10.8.17

PRESSÁGIO

Por um instante sentei-me e apenas consegui deixar minhas angustias a uma distancia razoavelmente segura de mim. Por um momento consegui sentir meu rosto sendo tocado pela brisa gelada da linda manhã de inverno que eu conseguia contemplar enquanto as lágrimas rolavam pelo meu rosto. Mesmo que fosse por um curto período de tempo eu me sentia capaz de aceitar que tudo estava bem, que tudo ficaria bem e que era o tempo de acreditar que, ao menos naquela manhã, eu estava seguro estando longe dos meus temores.

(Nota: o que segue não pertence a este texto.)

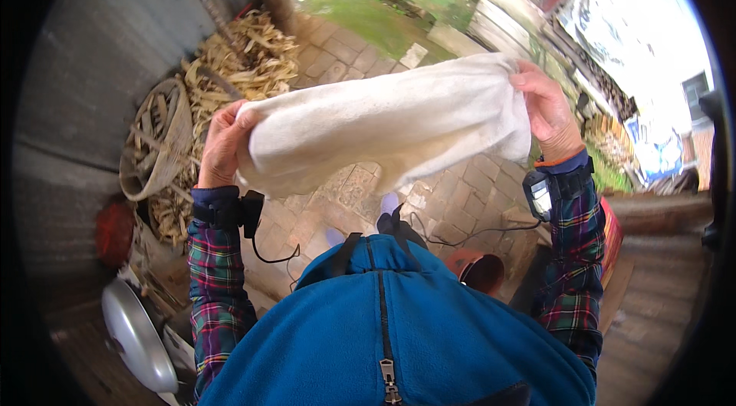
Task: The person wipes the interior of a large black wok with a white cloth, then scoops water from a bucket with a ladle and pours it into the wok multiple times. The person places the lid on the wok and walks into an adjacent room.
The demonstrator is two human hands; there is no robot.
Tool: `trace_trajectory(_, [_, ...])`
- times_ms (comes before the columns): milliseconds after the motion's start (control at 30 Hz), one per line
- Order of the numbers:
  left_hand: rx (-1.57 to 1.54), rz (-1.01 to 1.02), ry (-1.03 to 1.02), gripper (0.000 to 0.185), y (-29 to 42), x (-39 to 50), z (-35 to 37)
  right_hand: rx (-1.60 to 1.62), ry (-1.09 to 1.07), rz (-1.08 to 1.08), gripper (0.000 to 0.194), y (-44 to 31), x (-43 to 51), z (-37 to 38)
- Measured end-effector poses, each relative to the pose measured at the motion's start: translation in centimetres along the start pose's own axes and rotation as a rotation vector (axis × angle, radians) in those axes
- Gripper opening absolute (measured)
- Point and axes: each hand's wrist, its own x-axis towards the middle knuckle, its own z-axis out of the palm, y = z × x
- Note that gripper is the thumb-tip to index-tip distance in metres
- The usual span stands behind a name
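Observation:
A whitish cloth (379,115) is stretched between my two hands in front of me, above the brick paving. My left hand (223,144) pinches its left end, thumb on top. At the upper right corner, my right hand (543,107) grips the other end, where the fabric is gathered in folds. The lower edge of the cloth hangs loose and curves up in the middle. Fingers behind the cloth are partly hidden.
A basket of wood pieces (155,138) and a heap of dry husks (253,55) lie at the left. A metal lid (138,337) is at the lower left. A reddish-brown bucket (476,272) stands near my body; dark cables hang from both wrists.

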Motion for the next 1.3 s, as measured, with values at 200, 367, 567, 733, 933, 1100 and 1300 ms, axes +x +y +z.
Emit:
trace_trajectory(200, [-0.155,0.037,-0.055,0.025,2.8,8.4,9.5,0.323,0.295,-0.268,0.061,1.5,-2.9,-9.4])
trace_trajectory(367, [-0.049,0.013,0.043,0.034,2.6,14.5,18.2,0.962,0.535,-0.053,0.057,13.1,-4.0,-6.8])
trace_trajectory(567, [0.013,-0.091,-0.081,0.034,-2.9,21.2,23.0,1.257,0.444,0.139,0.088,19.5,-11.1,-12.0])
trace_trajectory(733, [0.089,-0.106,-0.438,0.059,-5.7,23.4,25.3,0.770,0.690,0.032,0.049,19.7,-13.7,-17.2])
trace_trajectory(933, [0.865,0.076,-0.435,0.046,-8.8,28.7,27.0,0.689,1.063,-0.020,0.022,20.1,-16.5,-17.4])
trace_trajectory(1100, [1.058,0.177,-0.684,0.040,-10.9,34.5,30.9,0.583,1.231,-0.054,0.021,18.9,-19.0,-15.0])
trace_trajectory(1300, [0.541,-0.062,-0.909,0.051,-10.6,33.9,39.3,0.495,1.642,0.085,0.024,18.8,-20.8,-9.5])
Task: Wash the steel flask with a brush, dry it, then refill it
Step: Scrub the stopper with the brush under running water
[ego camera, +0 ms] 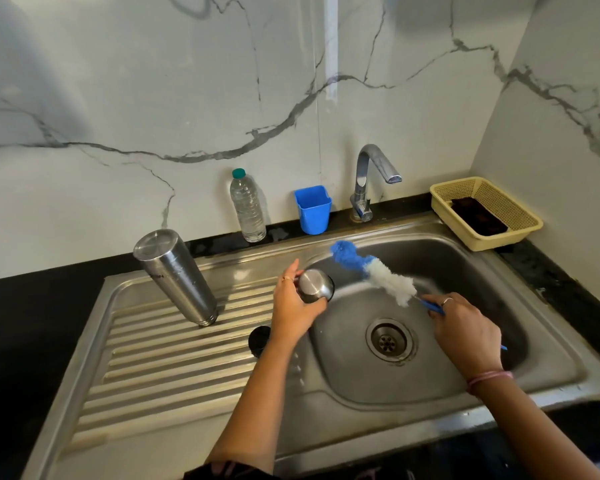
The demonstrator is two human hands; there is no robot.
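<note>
Your left hand (293, 308) grips the steel cap (315, 285), your right hand (465, 329) pinches the brush (374, 271); the flask (175, 275) drains upside down, drying and refilling remain.

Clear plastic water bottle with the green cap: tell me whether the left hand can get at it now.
Probably not yet: the left hand grips a small steel cup, though the path to the clear plastic bottle looks open.
</note>
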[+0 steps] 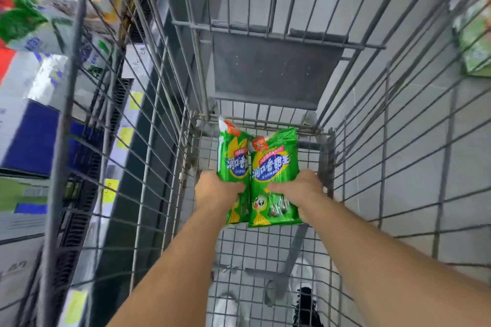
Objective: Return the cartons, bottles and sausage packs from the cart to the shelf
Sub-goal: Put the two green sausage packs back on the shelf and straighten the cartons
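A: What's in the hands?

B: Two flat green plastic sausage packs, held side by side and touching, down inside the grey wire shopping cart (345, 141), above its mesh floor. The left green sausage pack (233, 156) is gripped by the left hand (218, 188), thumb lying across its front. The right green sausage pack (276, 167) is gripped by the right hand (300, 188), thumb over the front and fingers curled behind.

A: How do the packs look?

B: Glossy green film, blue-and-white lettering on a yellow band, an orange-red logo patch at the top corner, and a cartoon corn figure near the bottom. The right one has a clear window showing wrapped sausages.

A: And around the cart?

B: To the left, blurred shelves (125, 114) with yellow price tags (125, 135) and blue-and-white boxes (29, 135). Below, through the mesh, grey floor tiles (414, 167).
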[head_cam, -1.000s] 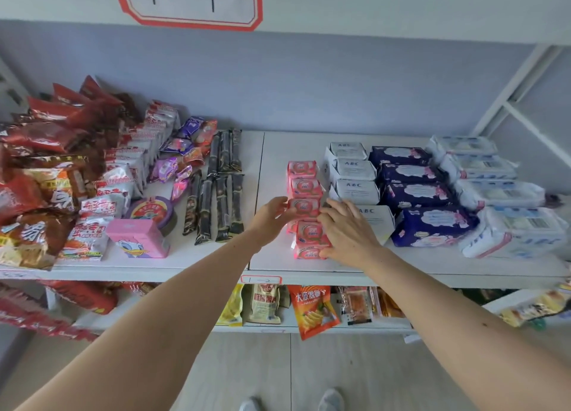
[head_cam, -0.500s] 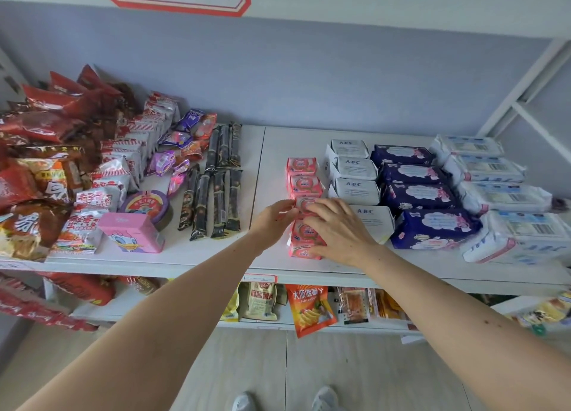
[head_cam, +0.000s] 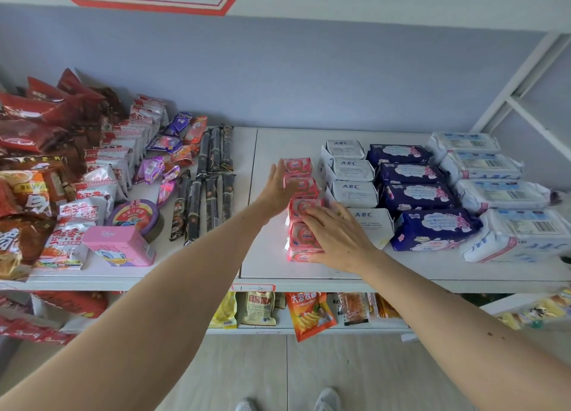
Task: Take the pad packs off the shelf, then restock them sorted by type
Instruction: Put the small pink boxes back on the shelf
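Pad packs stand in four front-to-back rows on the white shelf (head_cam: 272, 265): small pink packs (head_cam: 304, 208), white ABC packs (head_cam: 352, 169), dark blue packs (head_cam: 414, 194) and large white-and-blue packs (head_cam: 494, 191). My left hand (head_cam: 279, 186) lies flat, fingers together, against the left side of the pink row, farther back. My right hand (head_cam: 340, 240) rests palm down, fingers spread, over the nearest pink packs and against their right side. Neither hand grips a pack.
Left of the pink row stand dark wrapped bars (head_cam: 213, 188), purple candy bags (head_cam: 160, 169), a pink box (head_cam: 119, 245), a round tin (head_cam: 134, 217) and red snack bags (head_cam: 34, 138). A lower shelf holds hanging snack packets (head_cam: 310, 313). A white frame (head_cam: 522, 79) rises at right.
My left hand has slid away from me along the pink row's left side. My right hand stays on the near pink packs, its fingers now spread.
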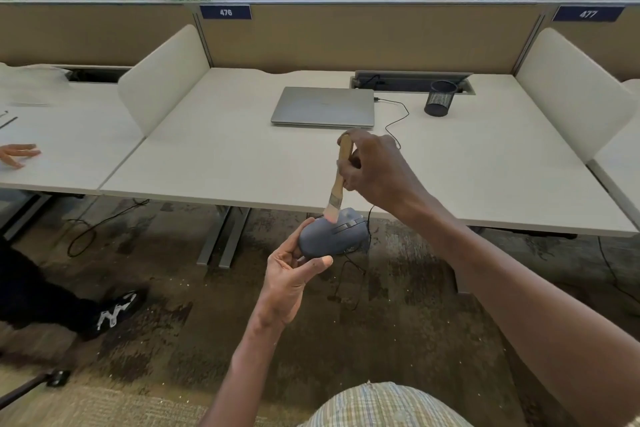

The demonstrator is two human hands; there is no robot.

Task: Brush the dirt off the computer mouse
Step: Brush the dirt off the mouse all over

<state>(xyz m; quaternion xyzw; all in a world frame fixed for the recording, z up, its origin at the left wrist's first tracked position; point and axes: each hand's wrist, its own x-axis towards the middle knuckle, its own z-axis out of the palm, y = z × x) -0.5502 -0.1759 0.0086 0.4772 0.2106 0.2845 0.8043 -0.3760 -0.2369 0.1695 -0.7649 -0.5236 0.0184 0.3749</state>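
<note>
Brushing is the step in hand now. My left hand (294, 270) holds the computer mouse (332, 236) from its near end, fingers and thumb curled around the body, and it keeps the mouse in the air just in front of the near edge of the desk (207, 163), over the carpet and not resting on anything. My right hand (375, 166) is closed around the wooden handle of the brush (337, 180), which stands almost upright, and the pale bristles touch the top of the mouse, just beside the scroll wheel on the left side. The cable of the mouse hangs down below it and goes to the floor; I cannot follow where it ends. I cannot see any dirt on the grey shell from this view, so I cannot say how much is already cleaned. I judge that the next move needs short, light strokes away from me, across the buttons and around the wheel, where dust likes to stay. The left hand should turn the mouse a little so the bristles reach the sides, and it must grip firmly, because the pushing brush can tip the mouse out of my fingers.
</note>
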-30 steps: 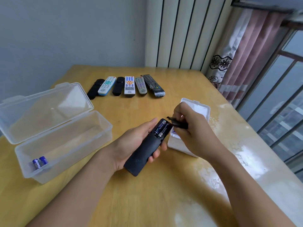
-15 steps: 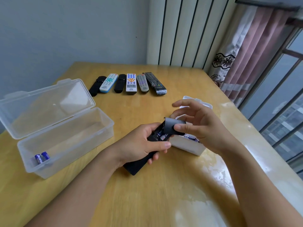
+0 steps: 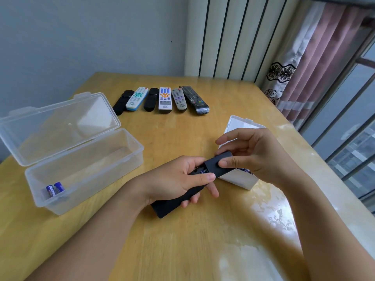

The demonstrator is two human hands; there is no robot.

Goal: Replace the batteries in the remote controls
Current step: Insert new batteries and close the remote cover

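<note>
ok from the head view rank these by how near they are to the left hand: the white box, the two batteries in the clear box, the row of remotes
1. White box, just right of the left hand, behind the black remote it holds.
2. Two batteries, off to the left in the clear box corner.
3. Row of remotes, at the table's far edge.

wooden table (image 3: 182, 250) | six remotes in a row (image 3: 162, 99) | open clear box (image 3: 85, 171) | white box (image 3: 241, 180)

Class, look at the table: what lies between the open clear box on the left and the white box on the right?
In the head view, the black remote lies between the clear box and the white box, gripped by the left hand.
</note>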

Foi como das outras vezes em que eu me encontrava cercado de destroços e sem qualquer capacidade de idealizar uma saída, uma arrumação ou uma limpeza. Eu conhecia exatamente aquela sensação que eu estava vivendo. Era como estar sendo tocado pela paz e foi como se tudo de ruim não pudesse chegar até mim. Eu sabia que viveria aquela sensação tempo suficiente para conseguir lembrar que era possível estar seguro e vivo enquanto tudo desabasse ao meu redor. Eu sabia que viveria aquilo tempo suficiente para conseguir assimilar que eu poderia sentir a brisa enquanto chorava, enquanto estivesse sofrendo. Eu conseguiria viver com a dor e aprenderia, perante cada obstáculo, a transpor barreiras. Conseguiria aceitar que perdi quando acreditava que havia nascido para ganhar, que simplesmente não consegui alcançar o alvo, que não tive dezenas de sonhos realizados.
Era um presságio. O tempo me convidava a continuar a viver. A vida me chamava para correr todos os riscos de ser feliz, de me sentir vivo. Eu não queria sair dali, mas não queria também viver me esquivando das balas perdidas, das dores engendradas, da alegria sincera, da paz momentânea e do amor. Mesmo que o tempo e a vida tivessem me apresentado primeiramente a dor, eu simplesmente não poderia escolher deixar de tentar conquistar tudo de bom que meus olhos já viram, meus ouvidos já escutaram, minha pela já sentiu e jamais poderia deixar de dar ao meu coração uma razão para ele pulsar rapidamente, alegre ou aterrorizado.
Eu não quis parar de chorar e também não fui capaz de parar de admirar aquela linda manhã de inverno. Sei que não senti dor apenas uma vez e sei que sentirei mais e mais vezes. Nunca serei capaz de conseguir viver sem chorar.